**ACTIVITY:** The full listing below should be returned without a single change.

**DATASET EXTRACT:**

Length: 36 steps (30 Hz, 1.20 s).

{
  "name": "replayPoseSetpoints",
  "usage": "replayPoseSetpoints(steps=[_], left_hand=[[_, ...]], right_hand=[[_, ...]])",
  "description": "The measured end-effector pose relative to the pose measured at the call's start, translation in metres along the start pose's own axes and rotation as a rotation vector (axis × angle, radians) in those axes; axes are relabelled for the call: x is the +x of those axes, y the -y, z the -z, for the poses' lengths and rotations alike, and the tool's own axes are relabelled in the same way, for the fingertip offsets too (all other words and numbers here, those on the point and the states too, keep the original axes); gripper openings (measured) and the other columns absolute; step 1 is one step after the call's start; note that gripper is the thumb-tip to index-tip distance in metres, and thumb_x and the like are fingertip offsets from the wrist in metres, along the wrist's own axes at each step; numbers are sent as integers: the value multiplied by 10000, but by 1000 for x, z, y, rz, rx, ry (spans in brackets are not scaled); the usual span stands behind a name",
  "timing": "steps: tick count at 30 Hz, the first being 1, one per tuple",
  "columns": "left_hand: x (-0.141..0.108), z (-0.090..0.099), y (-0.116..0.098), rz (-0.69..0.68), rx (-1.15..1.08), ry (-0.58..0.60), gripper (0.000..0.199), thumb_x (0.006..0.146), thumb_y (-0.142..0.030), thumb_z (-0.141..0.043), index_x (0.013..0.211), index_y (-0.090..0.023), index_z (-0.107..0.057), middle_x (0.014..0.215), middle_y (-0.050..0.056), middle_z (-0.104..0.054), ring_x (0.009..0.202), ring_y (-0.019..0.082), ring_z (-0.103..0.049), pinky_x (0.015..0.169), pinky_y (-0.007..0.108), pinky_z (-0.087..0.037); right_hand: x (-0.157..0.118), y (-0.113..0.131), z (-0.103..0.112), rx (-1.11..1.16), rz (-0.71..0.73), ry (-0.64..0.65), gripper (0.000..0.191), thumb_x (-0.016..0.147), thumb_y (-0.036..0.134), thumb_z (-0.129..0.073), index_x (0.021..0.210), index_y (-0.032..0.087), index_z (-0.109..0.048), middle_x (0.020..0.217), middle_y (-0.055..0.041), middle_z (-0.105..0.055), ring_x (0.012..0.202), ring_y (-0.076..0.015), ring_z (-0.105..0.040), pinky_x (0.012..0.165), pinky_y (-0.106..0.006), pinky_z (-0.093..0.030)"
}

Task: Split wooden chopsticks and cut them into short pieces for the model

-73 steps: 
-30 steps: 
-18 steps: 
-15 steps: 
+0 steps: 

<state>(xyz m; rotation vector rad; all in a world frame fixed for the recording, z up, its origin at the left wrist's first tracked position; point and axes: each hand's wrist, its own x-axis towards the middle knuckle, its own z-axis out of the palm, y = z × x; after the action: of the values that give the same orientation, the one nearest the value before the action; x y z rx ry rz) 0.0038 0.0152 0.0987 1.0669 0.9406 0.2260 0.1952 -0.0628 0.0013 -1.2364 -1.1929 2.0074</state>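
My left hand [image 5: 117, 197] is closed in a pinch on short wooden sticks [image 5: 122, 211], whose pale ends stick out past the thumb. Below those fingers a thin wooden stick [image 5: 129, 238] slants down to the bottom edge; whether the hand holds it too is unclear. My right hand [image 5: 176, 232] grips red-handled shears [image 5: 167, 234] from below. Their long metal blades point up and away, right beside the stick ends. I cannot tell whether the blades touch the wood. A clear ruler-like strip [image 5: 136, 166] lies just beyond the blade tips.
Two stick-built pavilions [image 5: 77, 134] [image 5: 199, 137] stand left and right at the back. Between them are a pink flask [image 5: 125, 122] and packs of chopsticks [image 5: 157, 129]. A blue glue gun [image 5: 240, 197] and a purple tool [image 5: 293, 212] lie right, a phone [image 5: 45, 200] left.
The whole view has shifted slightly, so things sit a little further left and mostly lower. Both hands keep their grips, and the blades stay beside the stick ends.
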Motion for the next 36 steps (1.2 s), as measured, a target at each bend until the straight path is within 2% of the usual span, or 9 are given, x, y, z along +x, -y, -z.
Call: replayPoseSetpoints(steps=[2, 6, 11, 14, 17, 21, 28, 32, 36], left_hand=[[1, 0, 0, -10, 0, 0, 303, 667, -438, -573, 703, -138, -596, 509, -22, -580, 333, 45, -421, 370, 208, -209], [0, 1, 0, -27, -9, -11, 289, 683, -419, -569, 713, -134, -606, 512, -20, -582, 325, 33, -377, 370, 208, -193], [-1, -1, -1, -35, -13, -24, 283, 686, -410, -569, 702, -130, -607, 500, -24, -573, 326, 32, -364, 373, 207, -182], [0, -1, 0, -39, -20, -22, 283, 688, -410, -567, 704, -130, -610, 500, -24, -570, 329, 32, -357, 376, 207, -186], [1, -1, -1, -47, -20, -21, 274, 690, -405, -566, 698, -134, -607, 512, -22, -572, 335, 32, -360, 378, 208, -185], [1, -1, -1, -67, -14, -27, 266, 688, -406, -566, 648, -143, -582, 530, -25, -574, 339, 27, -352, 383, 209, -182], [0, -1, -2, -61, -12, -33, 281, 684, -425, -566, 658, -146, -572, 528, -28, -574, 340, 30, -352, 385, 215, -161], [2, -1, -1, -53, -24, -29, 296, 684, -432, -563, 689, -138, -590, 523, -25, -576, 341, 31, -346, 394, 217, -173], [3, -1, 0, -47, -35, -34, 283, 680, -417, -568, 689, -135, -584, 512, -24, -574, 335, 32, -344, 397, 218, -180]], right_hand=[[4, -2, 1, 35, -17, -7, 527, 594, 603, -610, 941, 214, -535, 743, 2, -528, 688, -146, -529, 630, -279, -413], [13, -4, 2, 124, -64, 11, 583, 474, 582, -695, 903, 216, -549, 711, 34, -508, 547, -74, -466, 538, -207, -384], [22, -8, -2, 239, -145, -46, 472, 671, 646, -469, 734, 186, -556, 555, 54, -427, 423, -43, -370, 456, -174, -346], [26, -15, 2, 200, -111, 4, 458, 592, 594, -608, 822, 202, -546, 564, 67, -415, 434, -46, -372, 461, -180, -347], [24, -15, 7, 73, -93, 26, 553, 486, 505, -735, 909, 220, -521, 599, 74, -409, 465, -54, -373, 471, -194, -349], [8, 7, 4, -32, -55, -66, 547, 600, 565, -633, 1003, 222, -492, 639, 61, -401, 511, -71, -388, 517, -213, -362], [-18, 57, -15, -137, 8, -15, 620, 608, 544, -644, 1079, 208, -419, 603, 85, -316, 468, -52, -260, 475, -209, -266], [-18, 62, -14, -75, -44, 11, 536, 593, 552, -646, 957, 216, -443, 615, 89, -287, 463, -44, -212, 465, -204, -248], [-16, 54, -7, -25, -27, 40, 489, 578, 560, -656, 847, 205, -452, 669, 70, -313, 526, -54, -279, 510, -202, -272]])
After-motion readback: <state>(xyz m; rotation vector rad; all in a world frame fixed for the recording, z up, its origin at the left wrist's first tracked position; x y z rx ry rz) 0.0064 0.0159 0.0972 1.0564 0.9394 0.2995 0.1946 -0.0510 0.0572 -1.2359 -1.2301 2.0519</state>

**RESPONSE FOR THIS EXERCISE:**
Length: 36 steps (30 Hz, 1.20 s).

{
  "name": "replayPoseSetpoints",
  "usage": "replayPoseSetpoints(steps=[_], left_hand=[[_, ...]], right_hand=[[_, ...]])",
  "description": "The measured end-effector pose relative to the pose measured at the call's start, translation in metres along the start pose's own axes and rotation as a rotation vector (axis × angle, radians) in those axes; axes are relabelled for the call: x is the +x of those axes, y the -y, z the -z, for the poses' lengths and rotations alike, and the tool's own axes are relabelled in the same way, for the fingertip offsets too (all other words and numbers here, those on the point and the states too, keep the original axes); gripper openings (measured) and the other columns absolute; step 1 is one step after the call's start; note that gripper is the thumb-tip to index-tip distance in metres, and thumb_x and the like are fingertip offsets from the wrist in metres, along the wrist's own axes at each step; numbers are sent as integers: the value multiplied by 10000, but by 1000 for x, z, y, rz, rx, ry (spans in brackets are not scaled); the usual span stands behind a name",
  "timing": "steps: tick count at 30 Hz, the first being 1, one per tuple",
  "columns": "left_hand: x (-0.141..0.108), z (-0.090..0.099), y (-0.116..0.098), rz (-0.69..0.68), rx (-1.15..1.08), ry (-0.58..0.60), gripper (0.000..0.199), thumb_x (0.006..0.146), thumb_y (-0.142..0.030), thumb_z (-0.141..0.043), index_x (0.013..0.211), index_y (-0.090..0.023), index_z (-0.107..0.057), middle_x (0.014..0.215), middle_y (-0.050..0.056), middle_z (-0.104..0.054), ring_x (0.009..0.202), ring_y (-0.019..0.082), ring_z (-0.103..0.049), pinky_x (0.015..0.169), pinky_y (-0.007..0.108), pinky_z (-0.087..0.037); right_hand: x (-0.157..0.118), y (-0.113..0.131), z (-0.103..0.112), rx (-1.11..1.16), rz (-0.71..0.73), ry (-0.64..0.65), gripper (0.000..0.191), thumb_x (-0.016..0.147), thumb_y (-0.036..0.134), thumb_z (-0.129..0.073), index_x (0.021..0.210), index_y (-0.032..0.087), index_z (-0.109..0.048), middle_x (0.020..0.217), middle_y (-0.055..0.041), middle_z (-0.105..0.055), ring_x (0.012..0.202), ring_y (-0.076..0.015), ring_z (-0.105..0.040), pinky_x (0.012..0.165), pinky_y (-0.106..0.006), pinky_z (-0.093..0.030)"
}

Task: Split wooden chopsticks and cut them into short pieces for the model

-73 steps: 
-30 steps: 
-18 steps: 
-15 steps: 
+0 steps: 

<state>(xyz m; rotation vector rad; all in a world frame fixed for the recording, z up, its origin at the left wrist's first tracked position; point and axes: each hand's wrist, its own x-axis towards the middle knuckle, its own z-axis out of the palm, y = z × x; after the action: of the values that give the same orientation, the one nearest the value before the action; x y z rx ry rz) 0.0038 0.0152 0.0987 1.0669 0.9406 0.2260 0.1952 -0.0628 0.0013 -1.2364 -1.1929 2.0074</state>
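My left hand [image 5: 117, 197] is closed in a pinch on short wooden sticks [image 5: 122, 211], whose pale ends stick out past the thumb. Below those fingers a thin wooden stick [image 5: 129, 238] slants down to the bottom edge; whether the hand holds it too is unclear. My right hand [image 5: 176, 232] grips red-handled shears [image 5: 167, 234] from below. Their long metal blades point up and away, right beside the stick ends. I cannot tell whether the blades touch the wood. A clear ruler-like strip [image 5: 136, 166] lies just beyond the blade tips.
Two stick-built pavilions [image 5: 77, 134] [image 5: 199, 137] stand left and right at the back. Between them are a pink flask [image 5: 125, 122] and packs of chopsticks [image 5: 157, 129]. A blue glue gun [image 5: 240, 197] and a purple tool [image 5: 293, 212] lie right, a phone [image 5: 45, 200] left.
The whole view has shifted slightly, so things sit a little further left and mostly lower. Both hands keep their grips, and the blades stay beside the stick ends.
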Motion for the next 36 steps (1.2 s), as measured, a target at each bend until the straight path is within 2% of the usual span, or 9 are given, x, y, z along +x, -y, -z.
Call: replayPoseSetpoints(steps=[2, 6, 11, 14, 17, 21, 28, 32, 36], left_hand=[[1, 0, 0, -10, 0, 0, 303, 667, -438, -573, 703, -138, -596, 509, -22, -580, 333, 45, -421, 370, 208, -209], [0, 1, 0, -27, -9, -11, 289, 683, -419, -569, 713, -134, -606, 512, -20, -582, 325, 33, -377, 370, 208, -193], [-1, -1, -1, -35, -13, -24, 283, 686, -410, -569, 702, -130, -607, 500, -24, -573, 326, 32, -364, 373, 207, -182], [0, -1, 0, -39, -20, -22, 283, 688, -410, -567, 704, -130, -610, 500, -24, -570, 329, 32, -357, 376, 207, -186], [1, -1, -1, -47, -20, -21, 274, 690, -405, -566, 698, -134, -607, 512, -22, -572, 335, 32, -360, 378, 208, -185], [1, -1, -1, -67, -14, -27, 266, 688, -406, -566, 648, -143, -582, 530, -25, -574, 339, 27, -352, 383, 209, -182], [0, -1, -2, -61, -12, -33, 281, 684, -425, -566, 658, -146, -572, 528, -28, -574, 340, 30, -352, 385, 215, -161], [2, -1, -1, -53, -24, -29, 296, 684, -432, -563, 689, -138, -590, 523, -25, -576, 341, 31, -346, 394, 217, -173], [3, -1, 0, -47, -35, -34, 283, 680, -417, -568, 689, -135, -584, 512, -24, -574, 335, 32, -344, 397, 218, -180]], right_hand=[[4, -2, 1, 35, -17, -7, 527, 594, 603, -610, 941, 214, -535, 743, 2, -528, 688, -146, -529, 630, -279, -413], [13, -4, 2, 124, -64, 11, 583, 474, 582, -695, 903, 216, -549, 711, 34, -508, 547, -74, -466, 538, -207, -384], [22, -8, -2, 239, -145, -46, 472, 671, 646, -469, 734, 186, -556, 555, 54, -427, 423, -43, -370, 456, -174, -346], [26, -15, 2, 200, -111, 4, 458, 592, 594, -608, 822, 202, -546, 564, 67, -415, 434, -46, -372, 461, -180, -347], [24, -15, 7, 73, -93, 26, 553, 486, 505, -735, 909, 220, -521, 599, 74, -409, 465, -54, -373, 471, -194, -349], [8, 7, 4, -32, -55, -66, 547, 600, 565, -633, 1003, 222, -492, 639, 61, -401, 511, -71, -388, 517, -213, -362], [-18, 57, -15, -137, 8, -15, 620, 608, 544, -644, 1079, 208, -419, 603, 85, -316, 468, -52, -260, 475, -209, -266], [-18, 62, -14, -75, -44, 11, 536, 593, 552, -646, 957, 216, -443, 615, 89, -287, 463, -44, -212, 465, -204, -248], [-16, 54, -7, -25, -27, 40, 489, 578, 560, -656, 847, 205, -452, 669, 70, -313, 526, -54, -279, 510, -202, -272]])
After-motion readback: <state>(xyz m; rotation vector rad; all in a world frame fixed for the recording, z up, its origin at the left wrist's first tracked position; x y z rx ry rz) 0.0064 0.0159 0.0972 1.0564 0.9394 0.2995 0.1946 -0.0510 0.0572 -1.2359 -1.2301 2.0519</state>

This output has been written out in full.